## REQUIREMENT:
For the entries that follow, restate word for word the line containing "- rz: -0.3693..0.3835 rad", the line containing "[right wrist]", and every line that lies between them.

## ENTRIES PROVIDED:
● ● ●

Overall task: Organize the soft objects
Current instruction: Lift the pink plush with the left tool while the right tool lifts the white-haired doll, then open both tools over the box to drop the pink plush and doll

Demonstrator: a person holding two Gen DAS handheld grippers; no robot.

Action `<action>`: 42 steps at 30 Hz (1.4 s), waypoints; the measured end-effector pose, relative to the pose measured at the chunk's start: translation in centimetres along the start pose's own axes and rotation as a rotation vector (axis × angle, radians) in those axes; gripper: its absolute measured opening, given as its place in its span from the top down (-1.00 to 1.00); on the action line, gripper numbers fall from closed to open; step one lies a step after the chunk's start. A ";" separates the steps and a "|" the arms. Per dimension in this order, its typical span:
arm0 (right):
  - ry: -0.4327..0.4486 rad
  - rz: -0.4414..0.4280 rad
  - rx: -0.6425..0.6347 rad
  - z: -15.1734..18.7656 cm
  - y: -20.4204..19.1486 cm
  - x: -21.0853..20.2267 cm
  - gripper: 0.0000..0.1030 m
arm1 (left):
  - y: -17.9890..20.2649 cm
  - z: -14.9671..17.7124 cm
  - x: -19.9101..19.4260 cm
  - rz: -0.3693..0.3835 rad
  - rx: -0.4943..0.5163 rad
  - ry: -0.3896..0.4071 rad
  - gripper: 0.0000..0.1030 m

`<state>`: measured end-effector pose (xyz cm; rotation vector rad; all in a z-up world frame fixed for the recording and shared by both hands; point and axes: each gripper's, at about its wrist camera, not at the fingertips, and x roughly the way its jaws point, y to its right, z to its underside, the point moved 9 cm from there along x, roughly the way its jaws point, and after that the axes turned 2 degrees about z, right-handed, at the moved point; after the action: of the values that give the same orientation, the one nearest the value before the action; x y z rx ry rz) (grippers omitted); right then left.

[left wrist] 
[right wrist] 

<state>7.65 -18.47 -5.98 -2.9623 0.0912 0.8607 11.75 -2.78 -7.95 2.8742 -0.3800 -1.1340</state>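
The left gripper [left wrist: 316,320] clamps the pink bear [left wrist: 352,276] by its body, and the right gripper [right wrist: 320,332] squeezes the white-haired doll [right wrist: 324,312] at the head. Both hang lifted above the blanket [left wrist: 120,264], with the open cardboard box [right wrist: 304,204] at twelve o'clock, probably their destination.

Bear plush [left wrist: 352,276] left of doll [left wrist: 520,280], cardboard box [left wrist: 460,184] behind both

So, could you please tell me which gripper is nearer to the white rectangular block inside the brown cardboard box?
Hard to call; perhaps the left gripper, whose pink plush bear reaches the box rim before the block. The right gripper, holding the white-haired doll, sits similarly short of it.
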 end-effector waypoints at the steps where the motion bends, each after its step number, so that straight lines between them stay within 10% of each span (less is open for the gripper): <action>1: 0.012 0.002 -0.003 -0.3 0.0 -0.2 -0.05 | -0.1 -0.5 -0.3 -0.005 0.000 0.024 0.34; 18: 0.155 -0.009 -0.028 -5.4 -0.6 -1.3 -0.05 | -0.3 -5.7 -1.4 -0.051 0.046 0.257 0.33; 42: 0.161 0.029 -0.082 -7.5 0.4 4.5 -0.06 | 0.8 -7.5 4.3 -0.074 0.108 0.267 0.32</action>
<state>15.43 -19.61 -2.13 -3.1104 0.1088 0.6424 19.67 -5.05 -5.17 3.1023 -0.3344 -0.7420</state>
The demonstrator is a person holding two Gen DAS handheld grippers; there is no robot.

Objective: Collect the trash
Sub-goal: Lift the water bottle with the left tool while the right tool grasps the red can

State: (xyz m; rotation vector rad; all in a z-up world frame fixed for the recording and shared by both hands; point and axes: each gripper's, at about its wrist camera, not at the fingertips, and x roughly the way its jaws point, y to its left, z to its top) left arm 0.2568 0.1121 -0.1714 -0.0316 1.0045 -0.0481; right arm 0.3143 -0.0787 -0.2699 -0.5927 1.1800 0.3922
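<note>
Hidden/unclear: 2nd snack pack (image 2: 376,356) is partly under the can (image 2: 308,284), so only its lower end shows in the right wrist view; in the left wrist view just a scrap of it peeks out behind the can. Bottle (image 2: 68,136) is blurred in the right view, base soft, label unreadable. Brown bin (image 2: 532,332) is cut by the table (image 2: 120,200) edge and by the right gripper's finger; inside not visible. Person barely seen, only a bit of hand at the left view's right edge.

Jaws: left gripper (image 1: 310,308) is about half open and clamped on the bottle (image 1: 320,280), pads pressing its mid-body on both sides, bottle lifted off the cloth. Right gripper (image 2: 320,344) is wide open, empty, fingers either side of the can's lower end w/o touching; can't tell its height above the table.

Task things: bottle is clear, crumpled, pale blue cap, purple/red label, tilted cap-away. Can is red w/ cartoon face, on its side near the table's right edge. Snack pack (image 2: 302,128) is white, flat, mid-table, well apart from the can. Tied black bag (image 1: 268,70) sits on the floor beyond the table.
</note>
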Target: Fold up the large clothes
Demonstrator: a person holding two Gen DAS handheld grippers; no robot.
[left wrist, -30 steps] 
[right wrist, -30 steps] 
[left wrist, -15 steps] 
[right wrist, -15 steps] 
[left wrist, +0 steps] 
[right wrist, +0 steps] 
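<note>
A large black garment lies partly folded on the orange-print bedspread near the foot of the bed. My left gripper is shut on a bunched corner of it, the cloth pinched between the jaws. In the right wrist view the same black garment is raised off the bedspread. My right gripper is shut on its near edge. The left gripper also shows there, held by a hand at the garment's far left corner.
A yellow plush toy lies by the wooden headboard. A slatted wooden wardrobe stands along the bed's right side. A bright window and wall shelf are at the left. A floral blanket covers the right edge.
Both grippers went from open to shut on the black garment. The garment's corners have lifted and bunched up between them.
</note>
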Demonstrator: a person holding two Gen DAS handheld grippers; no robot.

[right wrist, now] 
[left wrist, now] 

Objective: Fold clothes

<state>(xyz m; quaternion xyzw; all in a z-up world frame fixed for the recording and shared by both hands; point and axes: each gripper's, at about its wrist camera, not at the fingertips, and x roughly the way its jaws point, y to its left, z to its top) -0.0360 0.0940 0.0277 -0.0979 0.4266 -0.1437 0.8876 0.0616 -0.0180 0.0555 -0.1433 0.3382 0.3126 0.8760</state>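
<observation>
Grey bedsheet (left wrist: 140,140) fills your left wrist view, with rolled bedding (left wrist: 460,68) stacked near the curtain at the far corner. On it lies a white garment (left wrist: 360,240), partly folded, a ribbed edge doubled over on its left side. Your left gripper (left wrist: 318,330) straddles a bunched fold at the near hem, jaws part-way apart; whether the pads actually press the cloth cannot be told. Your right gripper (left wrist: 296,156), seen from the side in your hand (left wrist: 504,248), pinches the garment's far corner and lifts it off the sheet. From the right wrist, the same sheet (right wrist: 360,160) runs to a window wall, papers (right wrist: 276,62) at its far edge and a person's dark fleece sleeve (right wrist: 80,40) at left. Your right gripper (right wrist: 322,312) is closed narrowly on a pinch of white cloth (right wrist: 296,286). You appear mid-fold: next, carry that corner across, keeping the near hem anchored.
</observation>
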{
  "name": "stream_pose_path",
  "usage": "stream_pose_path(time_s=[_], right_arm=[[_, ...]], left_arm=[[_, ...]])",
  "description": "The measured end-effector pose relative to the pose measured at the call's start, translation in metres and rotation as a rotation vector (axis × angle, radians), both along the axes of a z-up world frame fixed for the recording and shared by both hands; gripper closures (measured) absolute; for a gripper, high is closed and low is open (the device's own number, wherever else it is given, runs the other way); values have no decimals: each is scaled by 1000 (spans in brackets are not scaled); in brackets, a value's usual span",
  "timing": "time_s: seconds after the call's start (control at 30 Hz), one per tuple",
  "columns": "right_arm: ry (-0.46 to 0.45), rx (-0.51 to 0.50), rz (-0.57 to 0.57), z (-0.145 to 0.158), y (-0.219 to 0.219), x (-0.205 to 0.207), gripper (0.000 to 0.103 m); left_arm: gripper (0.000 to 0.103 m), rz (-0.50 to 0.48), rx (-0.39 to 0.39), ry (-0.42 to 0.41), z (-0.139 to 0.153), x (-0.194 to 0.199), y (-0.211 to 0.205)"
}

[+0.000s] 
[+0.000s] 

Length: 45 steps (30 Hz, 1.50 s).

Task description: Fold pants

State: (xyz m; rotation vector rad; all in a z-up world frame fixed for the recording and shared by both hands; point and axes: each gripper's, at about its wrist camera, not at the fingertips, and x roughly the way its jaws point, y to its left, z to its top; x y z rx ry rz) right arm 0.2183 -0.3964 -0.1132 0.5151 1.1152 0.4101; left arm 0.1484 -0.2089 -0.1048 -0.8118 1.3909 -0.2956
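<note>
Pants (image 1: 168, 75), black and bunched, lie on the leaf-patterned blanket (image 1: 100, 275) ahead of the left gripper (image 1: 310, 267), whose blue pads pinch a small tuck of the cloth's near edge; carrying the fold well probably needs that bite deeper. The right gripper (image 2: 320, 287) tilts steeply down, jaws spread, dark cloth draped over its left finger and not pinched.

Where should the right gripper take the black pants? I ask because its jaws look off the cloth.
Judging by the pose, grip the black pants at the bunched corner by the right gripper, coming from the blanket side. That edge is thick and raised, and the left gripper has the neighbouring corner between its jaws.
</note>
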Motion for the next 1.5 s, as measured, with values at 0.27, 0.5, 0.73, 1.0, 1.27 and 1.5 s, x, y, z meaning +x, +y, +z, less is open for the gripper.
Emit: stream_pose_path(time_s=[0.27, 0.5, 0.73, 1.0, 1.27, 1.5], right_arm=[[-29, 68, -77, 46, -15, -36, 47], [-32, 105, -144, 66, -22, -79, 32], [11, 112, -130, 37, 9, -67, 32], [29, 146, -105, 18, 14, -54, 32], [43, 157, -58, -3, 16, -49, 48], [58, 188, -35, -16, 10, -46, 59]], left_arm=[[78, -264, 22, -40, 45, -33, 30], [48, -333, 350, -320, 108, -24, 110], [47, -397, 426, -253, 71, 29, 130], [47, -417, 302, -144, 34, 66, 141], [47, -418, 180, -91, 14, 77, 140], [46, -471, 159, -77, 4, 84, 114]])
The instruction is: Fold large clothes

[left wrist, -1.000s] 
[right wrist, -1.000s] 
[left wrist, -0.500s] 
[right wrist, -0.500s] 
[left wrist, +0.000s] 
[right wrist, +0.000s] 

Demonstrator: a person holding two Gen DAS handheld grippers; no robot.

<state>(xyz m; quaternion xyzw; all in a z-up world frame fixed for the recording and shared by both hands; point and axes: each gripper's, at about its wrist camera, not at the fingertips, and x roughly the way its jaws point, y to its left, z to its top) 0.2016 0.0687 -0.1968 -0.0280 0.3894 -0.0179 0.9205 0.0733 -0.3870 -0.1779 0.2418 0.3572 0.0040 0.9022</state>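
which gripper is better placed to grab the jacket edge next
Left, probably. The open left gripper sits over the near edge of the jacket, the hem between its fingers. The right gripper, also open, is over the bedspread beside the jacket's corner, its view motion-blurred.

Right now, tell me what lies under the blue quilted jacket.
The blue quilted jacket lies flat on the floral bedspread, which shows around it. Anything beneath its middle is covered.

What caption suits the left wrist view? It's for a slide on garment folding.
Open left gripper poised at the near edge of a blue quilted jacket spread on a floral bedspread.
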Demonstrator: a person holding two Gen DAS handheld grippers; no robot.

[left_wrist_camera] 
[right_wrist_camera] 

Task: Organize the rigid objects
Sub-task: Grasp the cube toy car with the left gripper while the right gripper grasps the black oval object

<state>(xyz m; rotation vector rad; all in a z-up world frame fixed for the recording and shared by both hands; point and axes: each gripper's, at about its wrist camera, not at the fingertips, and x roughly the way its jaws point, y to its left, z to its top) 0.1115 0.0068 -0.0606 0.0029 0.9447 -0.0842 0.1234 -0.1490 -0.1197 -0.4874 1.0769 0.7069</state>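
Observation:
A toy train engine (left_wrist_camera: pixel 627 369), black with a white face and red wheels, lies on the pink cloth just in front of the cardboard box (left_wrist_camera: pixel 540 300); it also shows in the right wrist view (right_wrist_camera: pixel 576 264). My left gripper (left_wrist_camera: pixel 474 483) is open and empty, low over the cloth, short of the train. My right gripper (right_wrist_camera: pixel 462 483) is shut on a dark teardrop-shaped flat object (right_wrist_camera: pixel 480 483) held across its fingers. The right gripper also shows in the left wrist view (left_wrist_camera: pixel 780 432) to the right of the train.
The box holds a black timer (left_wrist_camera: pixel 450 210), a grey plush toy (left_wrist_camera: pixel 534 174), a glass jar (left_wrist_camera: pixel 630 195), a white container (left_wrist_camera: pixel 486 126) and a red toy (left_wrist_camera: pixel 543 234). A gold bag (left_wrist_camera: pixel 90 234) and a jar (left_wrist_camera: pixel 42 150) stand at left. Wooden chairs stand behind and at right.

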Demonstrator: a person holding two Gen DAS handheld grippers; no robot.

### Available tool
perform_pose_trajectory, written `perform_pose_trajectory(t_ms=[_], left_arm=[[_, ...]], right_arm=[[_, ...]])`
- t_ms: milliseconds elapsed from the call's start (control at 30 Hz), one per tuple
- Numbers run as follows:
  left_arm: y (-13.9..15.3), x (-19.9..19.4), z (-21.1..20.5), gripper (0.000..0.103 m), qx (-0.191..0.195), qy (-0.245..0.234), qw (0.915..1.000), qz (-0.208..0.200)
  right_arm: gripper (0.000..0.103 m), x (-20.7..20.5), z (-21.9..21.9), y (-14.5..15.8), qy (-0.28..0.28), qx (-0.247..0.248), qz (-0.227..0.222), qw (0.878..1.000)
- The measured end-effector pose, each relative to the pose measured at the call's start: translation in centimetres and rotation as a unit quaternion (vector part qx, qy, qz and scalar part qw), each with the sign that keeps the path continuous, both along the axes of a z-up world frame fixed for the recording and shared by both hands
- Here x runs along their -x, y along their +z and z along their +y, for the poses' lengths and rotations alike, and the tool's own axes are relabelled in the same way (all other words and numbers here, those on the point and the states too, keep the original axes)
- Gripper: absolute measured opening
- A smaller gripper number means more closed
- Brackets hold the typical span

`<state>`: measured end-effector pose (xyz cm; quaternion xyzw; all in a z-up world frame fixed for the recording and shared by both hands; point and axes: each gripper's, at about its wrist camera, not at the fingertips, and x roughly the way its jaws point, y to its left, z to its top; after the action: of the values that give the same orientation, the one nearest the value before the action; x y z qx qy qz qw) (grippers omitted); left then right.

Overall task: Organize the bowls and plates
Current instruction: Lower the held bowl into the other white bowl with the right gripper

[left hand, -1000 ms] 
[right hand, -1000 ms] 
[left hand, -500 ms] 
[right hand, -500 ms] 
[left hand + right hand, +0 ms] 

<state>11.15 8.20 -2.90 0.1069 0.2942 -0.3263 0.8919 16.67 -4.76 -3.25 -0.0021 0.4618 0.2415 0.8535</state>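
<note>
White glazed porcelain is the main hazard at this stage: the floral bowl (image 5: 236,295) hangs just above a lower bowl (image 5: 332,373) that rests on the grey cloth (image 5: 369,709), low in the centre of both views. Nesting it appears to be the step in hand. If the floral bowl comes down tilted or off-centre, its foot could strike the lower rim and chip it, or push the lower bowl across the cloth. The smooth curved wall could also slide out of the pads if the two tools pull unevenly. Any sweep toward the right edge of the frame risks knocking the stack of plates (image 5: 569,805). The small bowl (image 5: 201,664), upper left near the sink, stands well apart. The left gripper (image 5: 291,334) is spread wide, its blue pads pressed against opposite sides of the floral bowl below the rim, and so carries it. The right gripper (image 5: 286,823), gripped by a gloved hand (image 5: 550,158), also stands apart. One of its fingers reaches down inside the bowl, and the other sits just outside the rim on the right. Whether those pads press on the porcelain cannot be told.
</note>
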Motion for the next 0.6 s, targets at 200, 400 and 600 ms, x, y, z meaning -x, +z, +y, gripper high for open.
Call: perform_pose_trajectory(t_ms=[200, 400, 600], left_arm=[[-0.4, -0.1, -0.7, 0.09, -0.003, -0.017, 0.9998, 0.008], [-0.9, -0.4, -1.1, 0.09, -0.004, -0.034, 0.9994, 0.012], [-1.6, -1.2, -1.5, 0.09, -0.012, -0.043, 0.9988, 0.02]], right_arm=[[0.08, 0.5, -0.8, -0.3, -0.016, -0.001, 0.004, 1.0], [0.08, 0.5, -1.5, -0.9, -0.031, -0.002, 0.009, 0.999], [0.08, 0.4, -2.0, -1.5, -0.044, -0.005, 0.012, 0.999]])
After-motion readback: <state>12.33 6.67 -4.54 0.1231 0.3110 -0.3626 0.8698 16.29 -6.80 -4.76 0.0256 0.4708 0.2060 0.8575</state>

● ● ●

## RESULT BELOW:
  - rz: -0.3693..0.3835 rad
  - rx: -0.4943..0.5163 rad
  - ry: -0.3896..0.4071 rad
  - gripper: 0.0000..0.1030 m

`<state>`: measured end-effector pose (xyz cm; rotation vector rad; all in a z-up world frame fixed for the recording and shared by both hands; point and axes: each gripper's, at about its wrist camera, not at the fingertips, and x roughly the way its jaws point, y to its right, z to its underside, the point moved 9 cm from there along x, roughly the way its jaws point, and after that the axes turned 2 degrees about z, right-handed, at the moved point; after the action: of the values that give the same orientation, the one nearest the value before the action; x y z rx ry rz) (grippers omitted); right then left.

[left wrist] 
[right wrist] 

Nothing else belongs to this answer.